Igualmente,  encontró acreditado que la Fiscalía al momento de  imponer las medidas cumplió con los parámetros exigidos  por el artículo 118 del Código rector en la fase  inicial, sin que se haya sobrepasado el tiempo máximo estimado  para el efecto, esto es, 6 meses. En lo concerniente al secuestro  impuesto a las acciones nominativas, refirió que no resultaba  de recibo afirmar su “improcedibilidad”, tras aplicar,  por vía de integración -art. 26 C.E.D., los Códigos  de Comercio y General del Proceso, cuando la Ley 1708 de 2014  -especifica en la materia- establece expresamente que las  restricciones sobre estas comprenden, a la par de sus dividendos,  intereses, frutos, rendimientos y demás beneficios o utilidades  que genere, los derechos sociales derivados.  

  

Por  lo anterior, es claro que la  parte actora  busca  cuestionar el raciocinio jurídico de la jurisdicción de  penal y, con ello, protestar por el sentido de las decisiones  adoptadas.  

  

Entendiendo,  como se debe, que la acción de tutela no es una herramienta  jurídica complementaria, que en este evento, se convertiría  prácticamente en una instancia adicional, no es adecuado  plantear por esta senda la incursión en causales de  procedibilidad, originadas en la supuesta arbitrariedad de las  determinaciones mediante las cuales se declaró la legalidad de  las medidas cautelares.  

  

Resáltese  que el asunto en el que están involucradas las referidas  acciones apenas está iniciando, pues se encuentra en fase de  investigación, ello demuestra que el asunto aun no concluido.  

  

Por  las anteriores consideraciones, se negará  el amparo.  

  

En  mérito de lo expuesto, la Sala de Decisión de Tutelas  n.° 3 de la Sala de Casación Penal de la Corte Suprema de  Justicia, administrando justicia en nombre de la República y  por autoridad de la Ley,  

  

RESUELVE  

  

Primero.  Negar el  amparo invocado por Rodrigo  Sánchez.  

  

Segundo.  Ordenar  que, si la decisión no es impugnada ante la sala de casación  civil de esta corporación, se remita el expediente a la corte  constitucional para su eventual revisión.  

  

Notifíquese  y Cúmplase  

  

  

  

Eyder  Patiño Cabrera  

  

  

  

  

  

Gerson  Chaverra Castro  

  

Diego  Eugenio Corredor Beltrán  

  

  

  

  

Nubia  Yolanda Nova García  

Secretaria  

  

1          Fallo .C-590          de 08 de junio de 2005 y T-332 de 2006.  

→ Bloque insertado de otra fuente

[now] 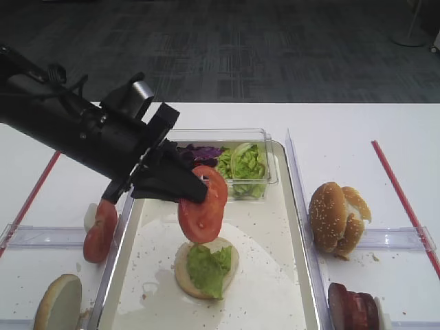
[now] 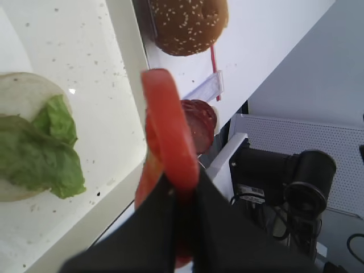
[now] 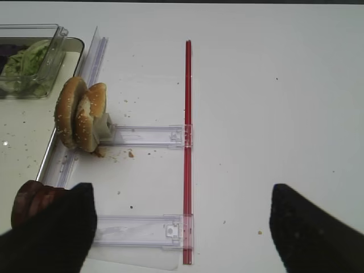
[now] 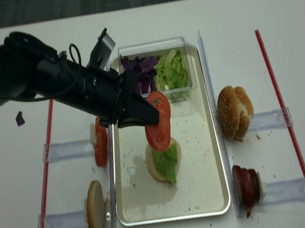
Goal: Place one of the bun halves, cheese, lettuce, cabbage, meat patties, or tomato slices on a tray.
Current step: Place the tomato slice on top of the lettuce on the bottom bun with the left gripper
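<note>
My left gripper point(image 1: 197, 190) is shut on a red tomato slice point(image 1: 203, 206) and holds it upright on edge over the tray point(image 1: 289, 275). Just below the slice, on the tray, lies a bun half point(image 1: 184, 269) topped with lettuce point(image 1: 208, 267). The left wrist view shows the tomato slice point(image 2: 170, 131) pinched between the black fingers point(image 2: 148, 227), with the lettuce-topped bun half point(image 2: 23, 96) to its left. My right gripper point(image 3: 182, 227) hangs open over bare table right of the tray. No cheese is in view.
More tomato slices point(image 1: 100, 230) and a bun half point(image 1: 58, 302) stand left of the tray. Bun halves point(image 1: 333, 218) and meat patties point(image 1: 354, 306) stand to its right. A clear box point(image 1: 271, 168) at the tray's far end holds cabbage point(image 1: 199, 151) and lettuce point(image 1: 244, 165).
</note>
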### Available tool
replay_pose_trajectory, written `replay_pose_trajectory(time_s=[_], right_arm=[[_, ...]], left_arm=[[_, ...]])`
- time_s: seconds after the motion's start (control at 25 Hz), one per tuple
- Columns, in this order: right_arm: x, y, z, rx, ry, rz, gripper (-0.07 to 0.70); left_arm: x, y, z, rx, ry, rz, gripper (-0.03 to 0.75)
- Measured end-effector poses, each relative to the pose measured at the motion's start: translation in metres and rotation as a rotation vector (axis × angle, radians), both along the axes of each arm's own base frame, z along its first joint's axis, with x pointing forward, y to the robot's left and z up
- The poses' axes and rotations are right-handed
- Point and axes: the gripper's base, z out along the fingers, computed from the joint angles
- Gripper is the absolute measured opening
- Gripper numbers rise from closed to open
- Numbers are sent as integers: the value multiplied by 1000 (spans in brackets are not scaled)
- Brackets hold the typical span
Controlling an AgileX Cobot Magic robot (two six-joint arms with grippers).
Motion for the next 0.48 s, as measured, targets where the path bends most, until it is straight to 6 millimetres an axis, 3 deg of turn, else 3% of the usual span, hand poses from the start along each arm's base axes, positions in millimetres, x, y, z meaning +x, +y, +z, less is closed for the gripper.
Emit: replay_pose_trajectory(time_s=[0.48], right_arm=[[0, 0, 0, 0, 0, 0, 633]], left_arm=[[11, -4, -40, 17, 125, 30, 5]])
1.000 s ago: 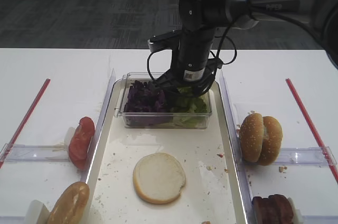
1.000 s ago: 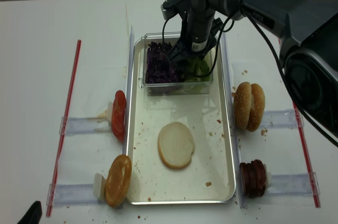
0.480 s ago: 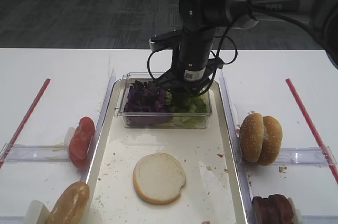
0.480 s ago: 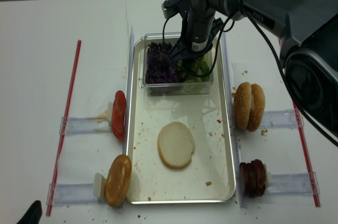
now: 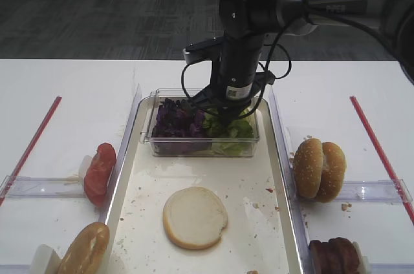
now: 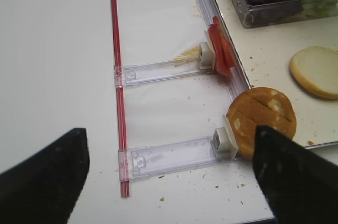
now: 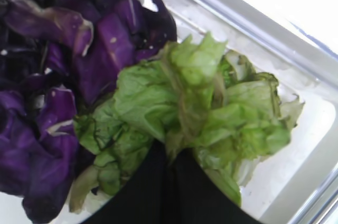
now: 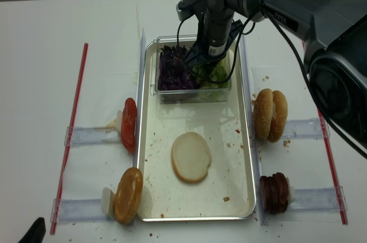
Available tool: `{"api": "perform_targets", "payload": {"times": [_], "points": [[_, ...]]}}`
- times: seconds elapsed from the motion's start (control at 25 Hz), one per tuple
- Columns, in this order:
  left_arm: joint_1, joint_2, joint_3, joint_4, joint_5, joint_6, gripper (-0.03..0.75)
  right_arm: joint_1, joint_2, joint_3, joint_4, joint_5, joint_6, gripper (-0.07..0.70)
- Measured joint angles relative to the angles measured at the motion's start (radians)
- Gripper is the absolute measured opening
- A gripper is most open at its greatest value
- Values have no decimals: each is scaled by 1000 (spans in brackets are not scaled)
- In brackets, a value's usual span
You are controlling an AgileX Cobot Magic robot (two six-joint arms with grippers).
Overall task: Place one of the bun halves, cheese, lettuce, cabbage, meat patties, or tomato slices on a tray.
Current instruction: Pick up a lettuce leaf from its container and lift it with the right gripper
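My right gripper (image 7: 170,152) is shut on the lettuce (image 7: 211,97), a ruffled light green clump in the clear box, right of the purple cabbage (image 7: 63,76). From above, the right gripper (image 5: 223,114) reaches down into the box at the far end of the cream tray (image 5: 259,183). A bun half (image 5: 194,217) lies cut face up on the tray. Sesame buns (image 5: 320,169) and meat patties (image 5: 333,256) stand right of the tray. Tomato slices (image 5: 99,172) and another bun (image 5: 84,249) stand to its left. My left gripper (image 6: 174,182) hangs open and empty over the table. Cheese is out of view.
The clear plastic box (image 5: 150,137) sits across the tray's far end. Clear plastic rails (image 6: 163,155) hold the food on both sides. Red strips (image 5: 32,141) lie along the table's outer left and right. Crumbs dot the tray.
The right gripper's jaws have closed on the lettuce inside the box. The left arm has not moved.
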Motion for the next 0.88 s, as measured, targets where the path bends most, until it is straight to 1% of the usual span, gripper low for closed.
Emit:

2          Para          la doctrina, un recurso ordinario se pretende camuflar como demanda          de tutela cuando: “La          pretensión y la resistencia interpuestas en la demanda y en          la contestación son las mismas que continúan en el          recurso; el actor que pidió la condena del demandado, la          estimación de la pretensión, si es el que impugna la          sentencia de instancia sigue pidiendo en el recurso lo mismo; el          demandado, que pidió su absolución, sigue por medio          del recurso pidiendo lo mismo. Los tres elementos de la pretensión          (partes, hechos y petición) no cambian cuando se trata de los          medios de impugnación en sentido estricto, es decir, de los          recursos.”          En ese sentido, MONTERO          AROCA, Juan, El sistema de tutela jurisdiccional de derechos          fundamentales, En: Proceso (civil y penal) y garantía, el          proceso como garantía de libertad y responsabilidad,          Valencia, Tirant lo Blanch, 2006, p. 475.